─── GIVEN DATA
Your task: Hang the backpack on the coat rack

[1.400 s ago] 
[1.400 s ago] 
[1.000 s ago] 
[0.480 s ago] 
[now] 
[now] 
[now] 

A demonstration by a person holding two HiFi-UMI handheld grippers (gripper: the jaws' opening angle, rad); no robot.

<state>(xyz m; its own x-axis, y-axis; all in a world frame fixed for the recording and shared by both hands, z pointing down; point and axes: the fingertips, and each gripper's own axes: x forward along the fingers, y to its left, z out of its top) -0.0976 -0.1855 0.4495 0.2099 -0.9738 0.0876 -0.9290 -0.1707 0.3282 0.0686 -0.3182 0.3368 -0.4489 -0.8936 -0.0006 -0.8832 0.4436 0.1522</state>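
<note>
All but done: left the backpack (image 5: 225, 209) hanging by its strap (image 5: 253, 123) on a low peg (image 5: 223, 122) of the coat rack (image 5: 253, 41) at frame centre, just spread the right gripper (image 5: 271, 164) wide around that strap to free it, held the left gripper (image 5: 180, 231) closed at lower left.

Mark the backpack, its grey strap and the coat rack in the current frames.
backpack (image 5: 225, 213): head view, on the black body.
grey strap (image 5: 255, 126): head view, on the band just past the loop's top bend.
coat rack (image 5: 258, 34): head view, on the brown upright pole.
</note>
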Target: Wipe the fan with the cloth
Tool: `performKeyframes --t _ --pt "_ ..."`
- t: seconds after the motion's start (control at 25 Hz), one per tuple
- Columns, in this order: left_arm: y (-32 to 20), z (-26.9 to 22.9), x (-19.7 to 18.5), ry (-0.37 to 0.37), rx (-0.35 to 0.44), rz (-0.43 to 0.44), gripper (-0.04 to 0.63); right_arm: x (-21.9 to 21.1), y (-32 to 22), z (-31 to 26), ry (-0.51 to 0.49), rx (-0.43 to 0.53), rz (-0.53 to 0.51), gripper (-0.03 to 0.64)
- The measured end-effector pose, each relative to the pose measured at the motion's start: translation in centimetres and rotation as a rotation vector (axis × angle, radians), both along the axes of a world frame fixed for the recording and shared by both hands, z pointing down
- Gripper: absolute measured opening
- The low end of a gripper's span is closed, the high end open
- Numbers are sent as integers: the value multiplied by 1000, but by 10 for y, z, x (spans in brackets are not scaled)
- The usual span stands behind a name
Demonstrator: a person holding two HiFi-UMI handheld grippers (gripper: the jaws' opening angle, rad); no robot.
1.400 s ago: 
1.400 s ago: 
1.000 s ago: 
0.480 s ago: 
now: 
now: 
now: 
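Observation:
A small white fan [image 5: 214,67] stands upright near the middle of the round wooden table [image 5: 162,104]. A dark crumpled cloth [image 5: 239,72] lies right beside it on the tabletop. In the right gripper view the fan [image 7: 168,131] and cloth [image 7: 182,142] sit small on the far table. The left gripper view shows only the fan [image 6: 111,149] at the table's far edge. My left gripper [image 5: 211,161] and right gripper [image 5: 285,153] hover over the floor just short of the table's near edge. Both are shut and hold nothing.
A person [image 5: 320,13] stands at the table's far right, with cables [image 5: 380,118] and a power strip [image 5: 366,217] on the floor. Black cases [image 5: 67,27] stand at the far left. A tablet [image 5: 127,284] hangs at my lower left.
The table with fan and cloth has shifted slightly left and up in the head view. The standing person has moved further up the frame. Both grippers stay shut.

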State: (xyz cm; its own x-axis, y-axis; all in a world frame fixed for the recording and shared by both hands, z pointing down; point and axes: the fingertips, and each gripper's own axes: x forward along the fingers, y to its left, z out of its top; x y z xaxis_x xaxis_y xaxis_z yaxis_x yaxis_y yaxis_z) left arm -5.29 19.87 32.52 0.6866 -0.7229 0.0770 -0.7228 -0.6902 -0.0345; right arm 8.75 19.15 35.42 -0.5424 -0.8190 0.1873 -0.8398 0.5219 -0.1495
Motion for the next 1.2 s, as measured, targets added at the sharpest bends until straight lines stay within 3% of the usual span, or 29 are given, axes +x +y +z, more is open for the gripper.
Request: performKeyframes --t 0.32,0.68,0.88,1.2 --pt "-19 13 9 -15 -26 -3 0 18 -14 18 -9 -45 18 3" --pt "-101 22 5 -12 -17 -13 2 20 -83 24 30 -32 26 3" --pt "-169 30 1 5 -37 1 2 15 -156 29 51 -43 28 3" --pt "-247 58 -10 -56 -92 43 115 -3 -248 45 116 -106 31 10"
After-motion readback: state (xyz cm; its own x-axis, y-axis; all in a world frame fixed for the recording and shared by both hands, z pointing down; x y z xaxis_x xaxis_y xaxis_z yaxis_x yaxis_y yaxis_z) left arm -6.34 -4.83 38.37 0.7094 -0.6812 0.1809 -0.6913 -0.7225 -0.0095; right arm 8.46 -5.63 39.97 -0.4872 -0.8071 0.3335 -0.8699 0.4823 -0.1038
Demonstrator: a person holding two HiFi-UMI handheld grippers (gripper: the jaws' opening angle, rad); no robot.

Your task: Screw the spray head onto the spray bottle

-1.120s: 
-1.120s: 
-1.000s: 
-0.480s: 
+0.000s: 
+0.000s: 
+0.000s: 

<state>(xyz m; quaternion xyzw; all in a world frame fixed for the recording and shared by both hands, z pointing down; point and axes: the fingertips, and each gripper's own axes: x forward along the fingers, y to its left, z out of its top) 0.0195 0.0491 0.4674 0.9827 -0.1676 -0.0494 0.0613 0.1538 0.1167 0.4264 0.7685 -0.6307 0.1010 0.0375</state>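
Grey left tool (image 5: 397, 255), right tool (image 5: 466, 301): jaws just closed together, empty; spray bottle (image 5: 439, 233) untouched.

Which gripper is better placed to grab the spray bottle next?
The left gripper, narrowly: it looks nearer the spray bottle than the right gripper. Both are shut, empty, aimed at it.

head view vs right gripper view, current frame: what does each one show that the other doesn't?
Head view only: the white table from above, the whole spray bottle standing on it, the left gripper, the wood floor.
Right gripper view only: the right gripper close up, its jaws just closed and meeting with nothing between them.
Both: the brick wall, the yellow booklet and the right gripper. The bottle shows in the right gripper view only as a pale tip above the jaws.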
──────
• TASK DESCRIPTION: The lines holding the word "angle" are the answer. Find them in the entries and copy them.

• SOLVED PROBLEM:
A demonstration by a person holding two HiFi-UMI handheld grippers (gripper: the jaws' opening angle, rad); no robot.
- The measured end-effector pose, each relative to the pose measured at the motion's start: translation in centimetres and rotation as a rotation vector (axis × angle, radians), both along the axes of a world frame fixed for the recording and shared by both hands, z pointing down
Demonstrator: a person holding two HiFi-UMI handheld grippers (gripper: the jaws' opening angle, rad); no robot.
Demonstrator: a person holding two HiFi-UMI handheld grippers (gripper: the jaws' opening angle, rad); no robot.

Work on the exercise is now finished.